**Work to complete:**
Repeat every line of the material below exactly.
(Source data Opens)
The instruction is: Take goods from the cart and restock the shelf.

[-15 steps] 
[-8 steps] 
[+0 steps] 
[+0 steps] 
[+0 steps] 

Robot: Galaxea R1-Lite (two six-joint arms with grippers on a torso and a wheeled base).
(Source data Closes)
**Exercise solution:**
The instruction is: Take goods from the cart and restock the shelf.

[-15 steps] 
[-8 steps] 
[+0 steps] 
[+0 steps] 
[+0 steps] 

Robot: Galaxea R1-Lite (two six-joint arms with grippers on a torso and a wheeled base).

No further response is required.